Belum selesai aku bercerita, tiba-tiba pecahlah suara tawa lelaki itu. Aku menatapnya tajam, sementara ia menahan perutnya yang terguncang-guncang. “Aku sudah pernah mendengarnya. Itu cerita paling konyol yang pernah aku dengar,” ujarnya sambil tergelak lebih keras.

Aku rasakan pipiku bertambah panas dan urat-urat leherku kembali tegang. Ia sudah keterlaluan. Sangat keterlaluan. “Cukup! Dari tadi kau menghinaku, aku bisa terima. Lalu kau menghina istriku, aku pun masih bisa terima.
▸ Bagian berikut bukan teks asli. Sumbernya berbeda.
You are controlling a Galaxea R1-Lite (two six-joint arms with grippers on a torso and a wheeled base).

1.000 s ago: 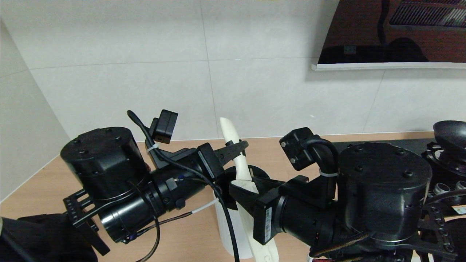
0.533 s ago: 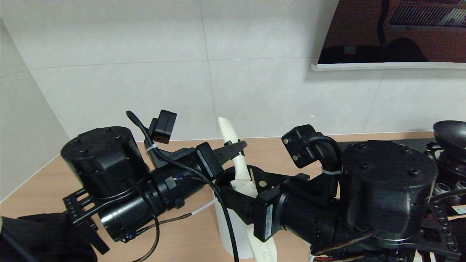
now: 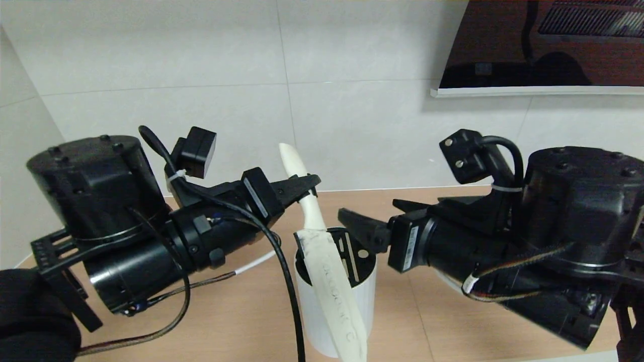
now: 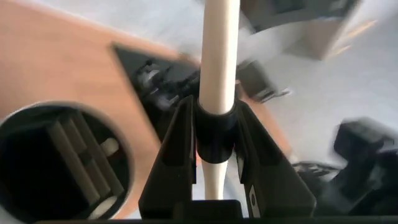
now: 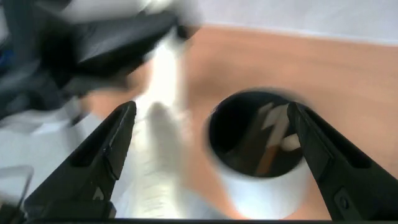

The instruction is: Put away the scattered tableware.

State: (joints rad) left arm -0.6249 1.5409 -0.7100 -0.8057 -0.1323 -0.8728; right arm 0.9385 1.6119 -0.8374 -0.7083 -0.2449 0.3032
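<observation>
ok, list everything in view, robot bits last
knife: 1, white, handle in the left gripper, blade slanting down in front of the holder
holder: 1, white outside and black inside, standing on the counter between the grippers
sticks: a few, pale, inside the holder; exact count unclear
counter: 1, wood-coloured, under the holder
wall: white tiles, behind the counter
hood: 1, dark, upper right
left gripper: 1, black, shut on the knife handle
right gripper: 1, black, open, above the holder
</observation>
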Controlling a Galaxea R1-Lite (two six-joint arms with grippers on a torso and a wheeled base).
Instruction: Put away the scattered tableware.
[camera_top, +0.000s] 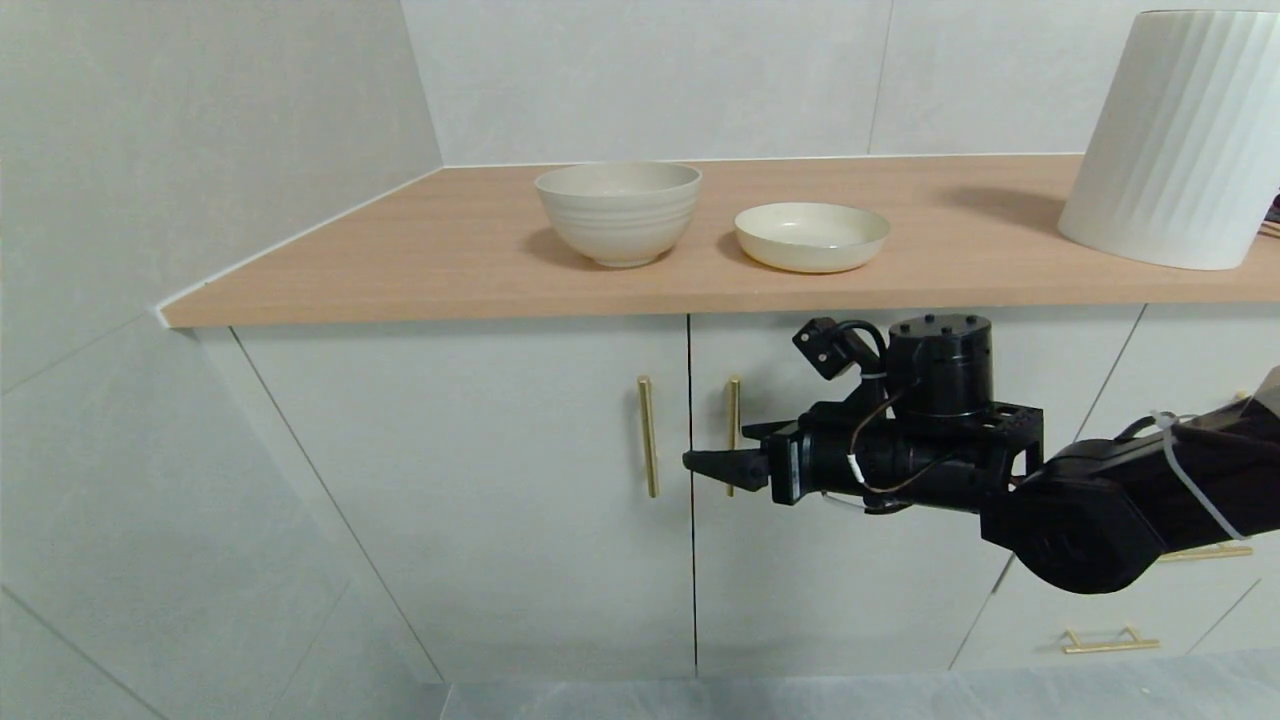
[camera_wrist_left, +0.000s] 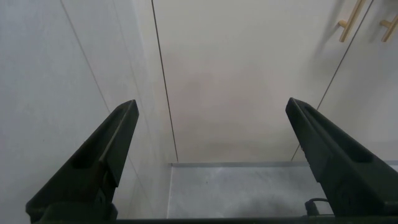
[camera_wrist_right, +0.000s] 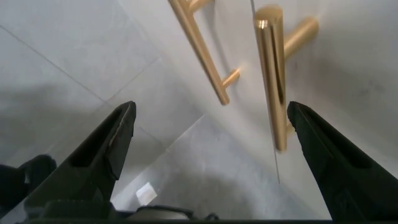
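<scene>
Head view: ribbed bowl and shallow dish are set on the desk, above the right door's brass handle. The right claw is held released just beside that handle; closed off-centre, it could slip off. The left claw is likewise released.

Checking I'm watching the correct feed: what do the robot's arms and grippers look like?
The right arm is glossy black, with a round bolted cylinder at the wrist, thin brown and white cables, and a white tie around the forearm. The right gripper and left gripper both have black, wedge-shaped tapering fingers.
</scene>
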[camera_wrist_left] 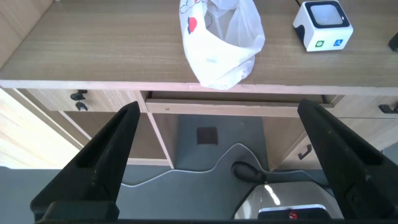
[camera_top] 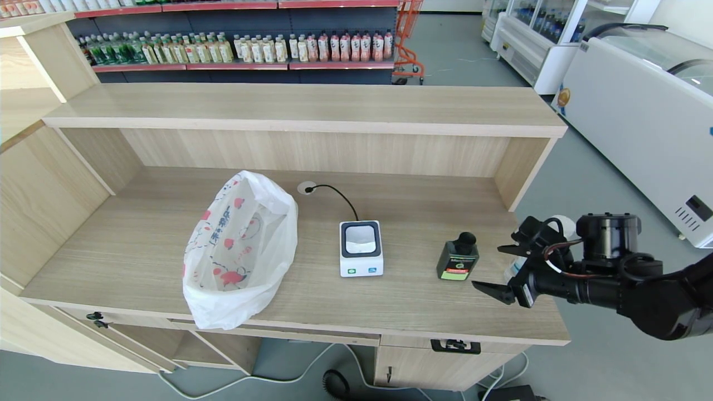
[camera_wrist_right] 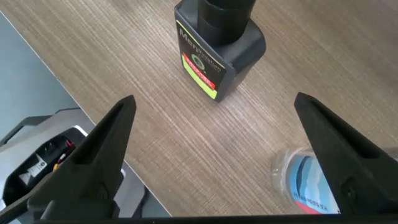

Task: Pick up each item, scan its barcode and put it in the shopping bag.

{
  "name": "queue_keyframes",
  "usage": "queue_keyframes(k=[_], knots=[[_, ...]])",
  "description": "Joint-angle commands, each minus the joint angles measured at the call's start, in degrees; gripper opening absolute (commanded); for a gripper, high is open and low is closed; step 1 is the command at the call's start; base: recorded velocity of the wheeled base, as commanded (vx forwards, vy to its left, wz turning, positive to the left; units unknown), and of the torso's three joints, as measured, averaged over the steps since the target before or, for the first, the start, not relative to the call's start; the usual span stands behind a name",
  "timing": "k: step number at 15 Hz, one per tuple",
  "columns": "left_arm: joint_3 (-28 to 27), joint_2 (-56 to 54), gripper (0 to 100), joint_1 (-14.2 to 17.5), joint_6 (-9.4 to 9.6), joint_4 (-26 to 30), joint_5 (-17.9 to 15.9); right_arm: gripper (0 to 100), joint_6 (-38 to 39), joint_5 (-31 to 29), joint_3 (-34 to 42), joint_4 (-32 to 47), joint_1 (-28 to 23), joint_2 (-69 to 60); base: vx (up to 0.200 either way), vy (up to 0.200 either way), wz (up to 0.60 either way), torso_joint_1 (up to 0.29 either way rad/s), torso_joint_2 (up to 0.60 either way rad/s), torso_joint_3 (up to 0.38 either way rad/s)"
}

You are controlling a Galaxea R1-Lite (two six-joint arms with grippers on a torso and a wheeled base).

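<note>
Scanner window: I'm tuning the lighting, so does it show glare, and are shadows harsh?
Head view: the scanner window reflects pale light; the dark bottle throws only a faint, soft shadow on the counter. Left wrist view: the window gleams bright white too.

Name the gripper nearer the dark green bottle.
Right. The right gripper hovers just beside the dark green bottle; the left gripper hangs off the counter's front edge, near the shopping bag.
</note>
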Motion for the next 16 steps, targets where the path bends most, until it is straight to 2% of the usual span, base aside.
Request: queue_keyframes(k=[1,9,15,16], knots=[[0.0,-0.02,100,0.0,-0.01,0.02,-0.01,100,-0.01,0.43,-2.01,-0.65,0.42,3.11,0.0,0.0,0.0,0.0,0.0,0.0],[0.0,-0.02,100,0.0,-0.01,0.02,-0.01,100,-0.01,0.52,-6.14,-3.9,1.12,9.17,0.0,0.0,0.0,0.0,0.0,0.0],[0.0,-0.02,100,0.0,-0.01,0.02,-0.01,100,0.08,0.52,-9.75,-6.89,3.49,13.74,0.0,0.0,0.0,0.0,0.0,0.0],[0.0,-0.02,100,0.0,-0.01,0.02,-0.01,0,0.08,0.52,-10.1,-7.68,3.76,14.44,0.0,0.0,0.0,0.0,0.0,0.0]])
Tapi kali ini kau menghina orang yang aku hormati.”

Aku mendengus sambil membereskan bejana dan cawan bekas minum tamu tak tahu diuntung itu. “Asal kau tahu, jika saja aku bukan penganut ajaran Sang Bapa, mungkin saat ini kau telah mati kelaparan di luar sana.”
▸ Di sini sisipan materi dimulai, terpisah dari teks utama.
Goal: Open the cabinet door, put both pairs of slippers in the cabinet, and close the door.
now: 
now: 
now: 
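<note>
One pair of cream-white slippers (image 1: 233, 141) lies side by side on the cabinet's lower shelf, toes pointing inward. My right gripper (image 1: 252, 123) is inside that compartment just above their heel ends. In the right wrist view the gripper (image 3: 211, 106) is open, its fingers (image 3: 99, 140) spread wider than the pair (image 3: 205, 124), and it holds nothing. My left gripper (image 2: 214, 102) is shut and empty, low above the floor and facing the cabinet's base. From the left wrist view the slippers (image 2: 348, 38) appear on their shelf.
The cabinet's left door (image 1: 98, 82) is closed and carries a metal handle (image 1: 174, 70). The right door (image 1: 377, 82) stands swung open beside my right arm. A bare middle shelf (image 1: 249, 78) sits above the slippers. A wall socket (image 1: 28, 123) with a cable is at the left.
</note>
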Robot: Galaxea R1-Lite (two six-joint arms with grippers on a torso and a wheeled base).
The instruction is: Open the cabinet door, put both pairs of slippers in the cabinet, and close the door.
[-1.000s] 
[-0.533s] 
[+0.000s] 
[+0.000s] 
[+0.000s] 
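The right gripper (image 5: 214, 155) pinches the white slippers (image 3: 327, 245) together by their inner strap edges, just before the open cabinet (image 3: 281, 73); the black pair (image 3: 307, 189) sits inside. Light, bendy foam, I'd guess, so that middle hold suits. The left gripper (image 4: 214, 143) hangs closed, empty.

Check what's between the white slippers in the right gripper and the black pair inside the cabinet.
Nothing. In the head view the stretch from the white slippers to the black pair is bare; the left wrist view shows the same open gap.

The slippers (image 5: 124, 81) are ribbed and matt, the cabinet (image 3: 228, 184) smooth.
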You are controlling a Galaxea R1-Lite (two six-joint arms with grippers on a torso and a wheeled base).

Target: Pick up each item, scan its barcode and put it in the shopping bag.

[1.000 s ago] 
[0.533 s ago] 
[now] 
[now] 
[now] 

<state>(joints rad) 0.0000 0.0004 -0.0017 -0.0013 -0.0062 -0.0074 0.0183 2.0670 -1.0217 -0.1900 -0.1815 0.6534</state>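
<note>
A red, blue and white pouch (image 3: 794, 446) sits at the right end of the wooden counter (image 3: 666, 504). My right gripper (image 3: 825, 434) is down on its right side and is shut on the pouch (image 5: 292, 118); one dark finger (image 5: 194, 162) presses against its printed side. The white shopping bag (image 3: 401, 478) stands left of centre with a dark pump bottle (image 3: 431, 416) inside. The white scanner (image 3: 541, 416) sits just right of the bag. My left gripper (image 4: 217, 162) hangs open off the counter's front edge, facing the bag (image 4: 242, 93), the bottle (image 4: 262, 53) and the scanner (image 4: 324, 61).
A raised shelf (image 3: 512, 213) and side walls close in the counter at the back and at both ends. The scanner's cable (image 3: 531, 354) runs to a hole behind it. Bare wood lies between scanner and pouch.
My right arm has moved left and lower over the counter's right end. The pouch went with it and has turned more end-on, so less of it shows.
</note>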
“Ya, aku yakin itu,” ia menimpali sambil memperbaiki kerut jubahnya. “Aku harus berterima kasih kepadanya. Ajarannya tentang sikap murah hati dan menolong sesama itu mulia dan baik sekali. Tapi, perbuatannya meninggalkan istrinya di padang gurun hanya untuk diserahkan kepada Tuhan… bagaimana ya? Sepertinya terlalu kejam dan tidak bertanggung jawab. Aku tidak bisa menghormati orang semacam itu.”

Lelaki asing itu kemudian berdiri.

“Sekali lagi aku berterima kasih atas jamuanmu yang baik ini. Kau boleh berbangga dan berbahagia menjadi penganut ajaran baru itu. Kau akhirnya mempercayai Tuhan, meninggalkan sifat kikir, menjamu orang asing yang butuh bantuan. Sungguh mulia.”

Aku diam merasakan ejekan dalam kalimatnya.

“Lalu kau mengambil istri lebih dari satu, seperti dia. Mengabaikan istri yang lama, seperti dia. Mungkin kau juga berminat pura-pura menyembelih aku untuk kau tukar dengan seekor kibas?”

“Aku tak mengerti,” ucapku sedikit tergagap.

Lelaki itu tersenyum, lalu mendekatiku dan menepuk pundakku. “Aku akan bilang pada Ibu untuk tak lagi menunggumu,” ujarnya sebelum keluar tanpa menutup pintu. Agak gelap di luar tapi aku bisa melihat ia meneruskan perjalanan ke arah selatan.

Dalam bingung, aku menutup pintu. Pikiranku yang sudah uzur ini butuh waktu cukup lama untuk mencerna segalanya. Dan ketika aku telah berhasil menyimpulkan sesuatu, gemuruh hebat terdengar di luar. Badai pasir telah datang.

Gorontalo, Oktober 2016

Parsa, ukuran perkiraan jarak dalam tradisi orang Ibrani; sekitar 4 kilometer.